Spam insights from Project Honeypot

Project Honeypot just published a report of their experience in processing 1 billion spam messages.  Highlights for the impatient:

  • For the past 5 years, spam “bots have grown at a compound annual growth rate of more than 378%. In other words, the number of bots has nearly quadrupled ever year.”
  • The top 5 countries which host bots are: China (11.4%), Brazil (9.2%), United States (7.5%), Turkey (6.3%), and Germany (6.0%).
  • Top 5 countries with the best ratio of security professionals to spam sources: Finland, Canada, Belgium, Australia (yay!), and the Netherlands.
  • The corresponding bottom 5: China, Azerbaijan, South Korea, Colombia, and Macedonia.
  • Top Spam harvesting countries: United States, Spain, the Netherlands, United Arab Emirates, and Hong Kong.
  • Fraud is rising as a cause for spamming:

    On the other hand “Fraud” spammers — those committing phishing or so-called “419” advanced fee scams — tend to send to and discard harvested addresses almost immediately. The increased average speed of spammers appears to be mostly attributable to the rise in spam as a vehicle for fraud rather than an increasing efficiency among traditional product spammers.

    As an anecdote to reinforce this, on one site i administer, i set up a dedicated subdomain which was purely designed to catch spam.  I placed some addresses in that domain on a web page, and within 1 day they had been harvested and 1 spam had been sent to each email address.  No email to that subdomain has been seen since.

Check out Project Honeynet’s full analysis.


More grist for the "long passwords" mill

For a long time, i’ve told my clients and friends that the best way to make a password is to write a short sentence or phrase. A recent study linked from Slashdot IT reinforces this. The executive summary: if you make your password 13 or more characters long, as long as it’s not a single dictionary word, it’s likely to be pretty safe from anyone who’s got less than US$10 million to spend on the problem, assuming current market prices for cloud computing CPU time.
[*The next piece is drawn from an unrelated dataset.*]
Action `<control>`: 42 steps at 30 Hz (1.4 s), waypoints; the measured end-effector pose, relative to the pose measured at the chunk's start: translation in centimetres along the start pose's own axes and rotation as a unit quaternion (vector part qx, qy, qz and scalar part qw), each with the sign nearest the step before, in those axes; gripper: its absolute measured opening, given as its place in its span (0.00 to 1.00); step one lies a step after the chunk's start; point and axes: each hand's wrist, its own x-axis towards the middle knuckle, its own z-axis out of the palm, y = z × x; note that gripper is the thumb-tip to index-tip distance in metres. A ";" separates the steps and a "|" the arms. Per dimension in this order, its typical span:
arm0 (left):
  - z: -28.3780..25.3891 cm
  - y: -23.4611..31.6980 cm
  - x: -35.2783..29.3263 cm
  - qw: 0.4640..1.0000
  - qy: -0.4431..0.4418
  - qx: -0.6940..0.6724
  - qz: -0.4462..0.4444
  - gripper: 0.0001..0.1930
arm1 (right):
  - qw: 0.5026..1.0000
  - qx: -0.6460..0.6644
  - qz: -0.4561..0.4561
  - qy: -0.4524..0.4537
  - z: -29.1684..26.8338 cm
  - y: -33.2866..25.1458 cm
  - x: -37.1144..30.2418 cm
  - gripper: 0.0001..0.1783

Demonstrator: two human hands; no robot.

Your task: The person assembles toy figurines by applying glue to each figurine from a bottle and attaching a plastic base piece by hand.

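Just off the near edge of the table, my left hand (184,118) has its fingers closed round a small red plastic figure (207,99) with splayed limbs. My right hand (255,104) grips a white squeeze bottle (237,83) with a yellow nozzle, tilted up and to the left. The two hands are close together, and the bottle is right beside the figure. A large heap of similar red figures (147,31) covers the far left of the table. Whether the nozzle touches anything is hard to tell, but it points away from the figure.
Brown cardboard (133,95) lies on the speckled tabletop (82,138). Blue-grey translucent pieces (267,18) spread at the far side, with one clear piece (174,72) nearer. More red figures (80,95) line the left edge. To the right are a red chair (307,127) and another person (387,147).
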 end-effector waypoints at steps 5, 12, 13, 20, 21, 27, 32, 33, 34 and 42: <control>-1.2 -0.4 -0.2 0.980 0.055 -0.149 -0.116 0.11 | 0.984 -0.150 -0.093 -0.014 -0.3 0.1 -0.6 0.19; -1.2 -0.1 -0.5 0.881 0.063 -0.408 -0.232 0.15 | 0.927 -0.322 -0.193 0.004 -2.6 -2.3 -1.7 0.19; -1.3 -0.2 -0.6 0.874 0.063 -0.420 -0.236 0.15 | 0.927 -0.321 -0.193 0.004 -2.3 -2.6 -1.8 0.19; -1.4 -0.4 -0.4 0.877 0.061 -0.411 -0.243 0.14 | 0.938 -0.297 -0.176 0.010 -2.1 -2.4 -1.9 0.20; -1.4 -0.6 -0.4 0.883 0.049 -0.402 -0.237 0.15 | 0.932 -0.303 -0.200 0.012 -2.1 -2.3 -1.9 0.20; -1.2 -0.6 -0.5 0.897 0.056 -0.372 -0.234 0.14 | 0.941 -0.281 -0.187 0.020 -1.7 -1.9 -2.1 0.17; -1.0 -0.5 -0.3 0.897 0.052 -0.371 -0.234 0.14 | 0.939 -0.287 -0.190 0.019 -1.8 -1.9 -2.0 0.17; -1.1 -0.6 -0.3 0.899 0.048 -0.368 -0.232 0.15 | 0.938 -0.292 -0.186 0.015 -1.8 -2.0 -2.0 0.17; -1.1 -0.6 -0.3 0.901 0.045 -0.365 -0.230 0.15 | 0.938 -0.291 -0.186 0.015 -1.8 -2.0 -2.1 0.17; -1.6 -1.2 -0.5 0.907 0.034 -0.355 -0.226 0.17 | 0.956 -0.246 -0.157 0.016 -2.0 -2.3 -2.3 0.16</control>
Without going through all of my previous advice, the simple rule for passwords is: think of something you relate to your password, or just something that you think about a lot, and then write a complete phrase or sentence about it. Of course, none of this will save you from a wrench password attack.


"Just say no!" to e-cards

Richard Bliss recently blogged at Novell and on his personal blog with some great advice: don’t click on e-cards from your friends, and think about asking them not to send them at all, since the risks of clicking on e-cards vastly outweigh the benefits. Here’s another thought: real money spent on real cards, envelopes, and stamps shows that you’ve actually made an investment in reminding your friends and family of your regard for them. It’s much better for your online security, too! (Of course, one could argue that it is less environmentally friendly, but you can find cards and envelopes made from recycled materials.)